Pushing the envelope with video and backing tracks

As usual, Talking to Walls did our annual Black Hearts Parade tour for the month of March to celebrate St. Patrick's Day.  Was another success.  This year, instead of playing a set with bagpipers and dancers, we just played as the three of us, with a regular show that also happened to have a video wall.

For the past year or so, we have been playing with backing tracks as a way to fly in samples, keyboards, and percussion that we a) don't use enough of to add another person to our payroll, and b) are boring parts that we don't want to ask someone to play! We use an iOS app designed for the purpose of playing backing tracks.

So we stepped it up a notch, and went from having backing tracks to synced video playing behind us. No video engineer - just running off of our stage laptop via Qlab.  It was a LOT of work, and left no room for error.  But luckily we are used to playing tight shows, so we just came roaring out the gate and barely stopped until the end!



The Irish portion was the second half of our set, played in the middle of the crowd, completely unplugged and singing at the top of our lungs surrounded by our fans.  Great memories.

-brian

Monday, March 17, 2014

Rosco video editing project

I've been working in theatre for 20 years, so I am very familiar with Rosco Labs' products.  This month I was privileged to work on a marketing video of theirs, which made its debut at a big trade show in Germany last week.  Here is the booth, with the video looping on a screen on the back wall:

And here is the video! I did all of the editing in Final Cut, while Mary did all of the motion graphics in After Effects. We just kept swapping video files back and forth, working on our own dedicated bits, until it was done.

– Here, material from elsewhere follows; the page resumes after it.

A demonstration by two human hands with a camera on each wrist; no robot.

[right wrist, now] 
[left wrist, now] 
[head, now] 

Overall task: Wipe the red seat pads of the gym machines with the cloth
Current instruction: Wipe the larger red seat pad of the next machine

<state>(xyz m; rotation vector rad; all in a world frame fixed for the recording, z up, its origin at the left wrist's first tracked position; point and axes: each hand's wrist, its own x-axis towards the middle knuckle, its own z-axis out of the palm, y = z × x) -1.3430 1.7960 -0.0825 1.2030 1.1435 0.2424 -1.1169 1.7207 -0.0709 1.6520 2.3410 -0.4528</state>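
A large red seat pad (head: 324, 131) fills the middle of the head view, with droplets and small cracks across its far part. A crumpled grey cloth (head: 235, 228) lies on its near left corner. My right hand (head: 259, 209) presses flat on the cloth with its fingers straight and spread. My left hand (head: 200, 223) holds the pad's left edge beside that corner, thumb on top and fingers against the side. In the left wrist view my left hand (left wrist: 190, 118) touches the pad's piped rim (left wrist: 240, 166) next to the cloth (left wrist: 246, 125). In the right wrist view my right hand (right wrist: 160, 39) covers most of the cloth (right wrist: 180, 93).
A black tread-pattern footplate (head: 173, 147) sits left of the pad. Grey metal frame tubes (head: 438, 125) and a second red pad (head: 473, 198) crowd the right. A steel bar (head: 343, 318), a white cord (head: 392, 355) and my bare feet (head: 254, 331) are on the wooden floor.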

Because of some delays and changes, we had to do one final overnight push to render all the parts and upload it. If you work in video, you know that rendering involves a lot of waiting. So I wrote some Applescripts that would trigger and send me a text message to my phone when the render was done, thereby letting us catch some sleep in that time.


-brian

Saturday, January 11, 2014

New piano for the studio!

Happy New Year!

Echostation Recording now has a baby grand piano available for your recording needs!  Thanks to Steve Detroy and Marco Scott for introducing me to this beauty, and helping us bring her into playing shape.  If you're not recording on it, Mary's playing it.  So it will get plenty of love.

I also used this as an opportunity to put in a new floor in the control room, before the piano rolled in. Been meaning to do that. Sound has greatly improved!